Introduction to Robotics, Spring 2023
Course number: CSE 525
Meets: Monday/Friday 1-2:20pm
Location: Old CS 2120 (in-person)
Website: http://michaelryoo.com/course/cse525/
Instructor: Michael S. Ryoo
Email: mryoo "at" cs.stonybrook.edu
Office: NCS 231
Office hours: Friday 2:30-4pm
TA: Xiang Li xiangli8@cs.stonybrook.edu
TA office hours: Monday 2:30-4pm
Course description:
Building an intelligent robot operating robustly in everyday environment has been one of the ultimate objectives in artificial intelligence. In this course, the students will learn fundamental algorithms for robot learning and perception. The course will also focus on recent progress in deep reinforcement learning for robotics, providing the students an opportunity to learn about state-of-the-art robot learning approaches. This is a research-oriented course composed of a series of lectures by the instructor. Some basic deep representation learning concepts will occasionally be discussed, in order to provide the right background to the students.

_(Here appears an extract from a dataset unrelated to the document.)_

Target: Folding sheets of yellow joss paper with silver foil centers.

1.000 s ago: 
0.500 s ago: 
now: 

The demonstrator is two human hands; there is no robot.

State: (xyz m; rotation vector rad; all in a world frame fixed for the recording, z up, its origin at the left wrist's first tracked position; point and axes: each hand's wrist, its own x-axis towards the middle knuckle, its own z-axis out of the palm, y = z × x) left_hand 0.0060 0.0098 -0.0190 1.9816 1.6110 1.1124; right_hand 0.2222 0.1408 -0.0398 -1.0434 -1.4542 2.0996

The topics to cover includes:
Textbooks:
There is no particular textbook and the course will rely heavily on the lecture slides and the state-of-the-art papers. For RL basics, Sutton and Barto’s book is highly recommended.
Prerequisites:
Interest in robot learning; basic programming skills (Python + PyTorch?); Machine Learning (e.g., neural networks) basics
Schedule:
Week | Topic | Slides |
Week1 | Introduction Supervised action learning | |
Week2 | Reinforcement learning introduction RL - Dynamic programming | |
Week3 | Monte Carlo | |
Week4 | TD - Q-learning Deep Q-learning | |
Week5 | Deep Q-learning (cont’d) More TD | |
Week6 | Policy Gradients | |
Week7 | Policy Gradients (cont’d) + Xiang’s data augmentation | |
Week8 | Spring break | |
Week9 | Planning and model-based RL | |
Week10 | Visual representations (Decision) Transformers | |
Week11 | Evolutionary Strategies | |
Week12 | Project proposal presentations Vision and Robotics Transformers | |
Week13 | Midterm exam (April 14) and summary | |
Week14 | Ego-motion and 3D SLAM | |
Week15 | Object recognition Imitation learning | |
Week16 | Guest lecture - Dmitry Kalashnikov at Google DeepMind Project presentations |
Use your @stonybrook.edu account to access the slides.
Materials from the last year: http://michaelryoo.com/course/cse525/spring2022/
Course requirements and grading:
Programming assignments (30%): three programming assignments.
Final project (50%): research project with proposal and presentation.
Midterm exam (20%).
Acknowledgement:
This course has been inspired by the Deep Reinforcement Learning course by Sergey Levine (Berkeley), Reinforcement Learning course by Adam and Martha White (Alberta), Computer Vision course by Linda Shapiro (UW).